■ Exercise requirements: When you respond, restate each record exactly as it is given.

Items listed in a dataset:
○ ○ ○

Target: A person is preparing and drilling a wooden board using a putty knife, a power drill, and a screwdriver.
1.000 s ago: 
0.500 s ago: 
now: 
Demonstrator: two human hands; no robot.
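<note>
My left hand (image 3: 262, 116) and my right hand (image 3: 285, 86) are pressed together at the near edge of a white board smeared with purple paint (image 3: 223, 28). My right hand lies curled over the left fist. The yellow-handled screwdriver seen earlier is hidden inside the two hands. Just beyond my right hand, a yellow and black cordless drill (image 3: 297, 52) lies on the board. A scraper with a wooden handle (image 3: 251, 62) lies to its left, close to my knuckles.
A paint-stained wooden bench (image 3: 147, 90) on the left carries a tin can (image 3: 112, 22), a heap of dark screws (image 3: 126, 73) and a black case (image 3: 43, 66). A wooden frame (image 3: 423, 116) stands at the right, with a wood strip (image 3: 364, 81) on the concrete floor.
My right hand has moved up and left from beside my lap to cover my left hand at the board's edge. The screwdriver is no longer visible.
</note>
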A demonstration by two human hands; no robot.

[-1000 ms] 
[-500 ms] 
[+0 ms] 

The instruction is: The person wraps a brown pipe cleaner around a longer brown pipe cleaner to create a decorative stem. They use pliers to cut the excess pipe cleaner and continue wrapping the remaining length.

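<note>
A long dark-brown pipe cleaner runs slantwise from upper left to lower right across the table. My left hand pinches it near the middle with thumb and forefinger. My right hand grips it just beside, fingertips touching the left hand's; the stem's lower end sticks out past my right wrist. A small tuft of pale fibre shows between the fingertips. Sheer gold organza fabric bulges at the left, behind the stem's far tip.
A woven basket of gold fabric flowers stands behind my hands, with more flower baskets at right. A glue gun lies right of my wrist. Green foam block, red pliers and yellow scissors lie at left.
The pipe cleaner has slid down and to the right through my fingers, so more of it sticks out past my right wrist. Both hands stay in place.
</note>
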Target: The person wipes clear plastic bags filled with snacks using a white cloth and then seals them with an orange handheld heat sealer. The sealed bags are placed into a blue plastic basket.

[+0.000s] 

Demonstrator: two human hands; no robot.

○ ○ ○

■ Exercise result:
Target: A person is preparing and drilling a wooden board using a putty knife, a power drill, and a screwdriver.
1.000 s ago: 
0.500 s ago: 
now: 
Demonstrator: two human hands; no robot.
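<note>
My left hand (image 3: 262, 116) and my right hand (image 3: 285, 86) are pressed together at the near edge of a white board smeared with purple paint (image 3: 223, 28). My right hand lies curled over the left fist. The yellow-handled screwdriver seen earlier is hidden inside the two hands. Just beyond my right hand, a yellow and black cordless drill (image 3: 297, 52) lies on the board. A scraper with a wooden handle (image 3: 251, 62) lies to its left, close to my knuckles.
A paint-stained wooden bench (image 3: 147, 90) on the left carries a tin can (image 3: 112, 22), a heap of dark screws (image 3: 126, 73) and a black case (image 3: 43, 66). A wooden frame (image 3: 423, 116) stands at the right, with a wood strip (image 3: 364, 81) on the concrete floor.
My right hand has moved up and left from beside my lap to cover my left hand at the board's edge. The screwdriver is no longer visible.
</note>
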A demonstration by two human hands; no robot.

[-1000 ms] 
[-500 ms] 
[+0 ms] 

The instruction is: The person wraps a brown pipe cleaner around a longer brown pipe cleaner to create a decorative stem. They use pliers to cut the excess pipe cleaner and continue wrapping the remaining length.

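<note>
A long dark-brown pipe cleaner runs slantwise from upper left to lower right across the table. My left hand pinches it near the middle with thumb and forefinger. My right hand grips it just beside, fingertips touching the left hand's; the stem's lower end sticks out past my right wrist. A small tuft of pale fibre shows between the fingertips. Sheer gold organza fabric bulges at the left, behind the stem's far tip.
A woven basket of gold fabric flowers stands behind my hands, with more flower baskets at right. A glue gun lies right of my wrist. Green foam block, red pliers and yellow scissors lie at left.
The pipe cleaner has slid down and to the right through my fingers, so more of it sticks out past my right wrist. Both hands stay in place.
</note>
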Target: The person wipes clear plastic bags filled with snacks using a white cloth and then seals them with an orange handheld heat sealer. The sealed bags are placed into a blue plastic basket.

[+0.000s] 

Demonstrator: two human hands; no robot.

That completes the response.